* What is expected *
From the data below, copy out every line in which the word "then" occurs.

┌──

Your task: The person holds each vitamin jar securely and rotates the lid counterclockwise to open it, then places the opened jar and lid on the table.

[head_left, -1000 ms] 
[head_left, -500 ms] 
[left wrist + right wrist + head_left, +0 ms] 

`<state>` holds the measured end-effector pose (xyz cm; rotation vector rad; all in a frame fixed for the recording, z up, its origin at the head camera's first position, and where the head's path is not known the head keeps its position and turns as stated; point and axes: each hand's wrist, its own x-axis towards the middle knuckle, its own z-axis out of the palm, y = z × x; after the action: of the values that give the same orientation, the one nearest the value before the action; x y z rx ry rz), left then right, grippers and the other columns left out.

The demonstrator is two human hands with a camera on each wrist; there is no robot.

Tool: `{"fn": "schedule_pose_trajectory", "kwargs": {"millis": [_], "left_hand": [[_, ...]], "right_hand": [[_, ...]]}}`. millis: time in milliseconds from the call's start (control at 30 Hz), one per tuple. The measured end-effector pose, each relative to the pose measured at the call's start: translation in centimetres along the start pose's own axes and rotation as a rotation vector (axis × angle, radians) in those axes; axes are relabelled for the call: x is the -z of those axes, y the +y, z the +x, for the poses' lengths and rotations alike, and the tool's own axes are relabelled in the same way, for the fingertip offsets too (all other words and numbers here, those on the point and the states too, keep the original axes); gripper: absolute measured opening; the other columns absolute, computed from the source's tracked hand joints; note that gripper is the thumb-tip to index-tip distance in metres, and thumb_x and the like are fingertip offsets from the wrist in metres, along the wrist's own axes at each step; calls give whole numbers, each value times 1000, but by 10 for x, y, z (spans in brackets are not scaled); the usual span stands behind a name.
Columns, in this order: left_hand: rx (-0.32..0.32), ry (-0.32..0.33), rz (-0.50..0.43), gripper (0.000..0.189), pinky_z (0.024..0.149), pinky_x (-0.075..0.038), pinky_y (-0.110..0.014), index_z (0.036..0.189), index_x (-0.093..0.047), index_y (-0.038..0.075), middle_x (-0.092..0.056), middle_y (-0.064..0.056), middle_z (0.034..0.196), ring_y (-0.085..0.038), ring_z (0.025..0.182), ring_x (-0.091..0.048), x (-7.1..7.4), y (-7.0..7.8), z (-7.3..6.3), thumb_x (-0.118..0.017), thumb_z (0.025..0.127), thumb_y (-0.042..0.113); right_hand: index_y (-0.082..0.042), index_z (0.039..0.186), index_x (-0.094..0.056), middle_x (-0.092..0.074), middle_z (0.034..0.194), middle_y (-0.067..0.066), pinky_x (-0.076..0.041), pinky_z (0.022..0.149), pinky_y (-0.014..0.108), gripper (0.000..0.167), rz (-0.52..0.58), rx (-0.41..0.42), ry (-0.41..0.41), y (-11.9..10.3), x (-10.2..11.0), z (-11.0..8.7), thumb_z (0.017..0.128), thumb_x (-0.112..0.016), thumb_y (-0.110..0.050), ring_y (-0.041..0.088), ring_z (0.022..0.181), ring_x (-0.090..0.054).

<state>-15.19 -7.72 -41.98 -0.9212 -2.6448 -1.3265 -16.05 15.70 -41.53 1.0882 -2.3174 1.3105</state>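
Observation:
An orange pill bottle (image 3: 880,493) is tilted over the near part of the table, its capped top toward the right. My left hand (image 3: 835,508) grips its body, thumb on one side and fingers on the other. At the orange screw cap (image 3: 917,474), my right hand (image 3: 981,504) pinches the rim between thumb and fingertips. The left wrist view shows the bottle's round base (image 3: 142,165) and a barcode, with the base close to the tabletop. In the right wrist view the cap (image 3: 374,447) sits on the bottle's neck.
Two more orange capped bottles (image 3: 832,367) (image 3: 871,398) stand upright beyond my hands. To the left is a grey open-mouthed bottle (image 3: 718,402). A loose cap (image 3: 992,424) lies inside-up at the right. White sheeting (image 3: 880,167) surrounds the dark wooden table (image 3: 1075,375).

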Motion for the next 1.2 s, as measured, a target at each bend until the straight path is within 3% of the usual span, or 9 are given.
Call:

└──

* Answer space *
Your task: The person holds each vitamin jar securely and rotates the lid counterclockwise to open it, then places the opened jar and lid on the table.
`<state>` holds the measured end-effector pose (xyz cm; rotation vector rad; all in a frame fixed for the recording, z up, its origin at the head camera's first position, and where the head's path is not known the head keeps its position and turns as stated; point and axes: each hand's wrist, its own x-axis towards the middle knuckle, its own z-axis out of the palm, y = z × x; after the action: of the values that give the same orientation, the one nearest the value before the action; x y z rx ry rz), left then right, grippers and the other columns left out.

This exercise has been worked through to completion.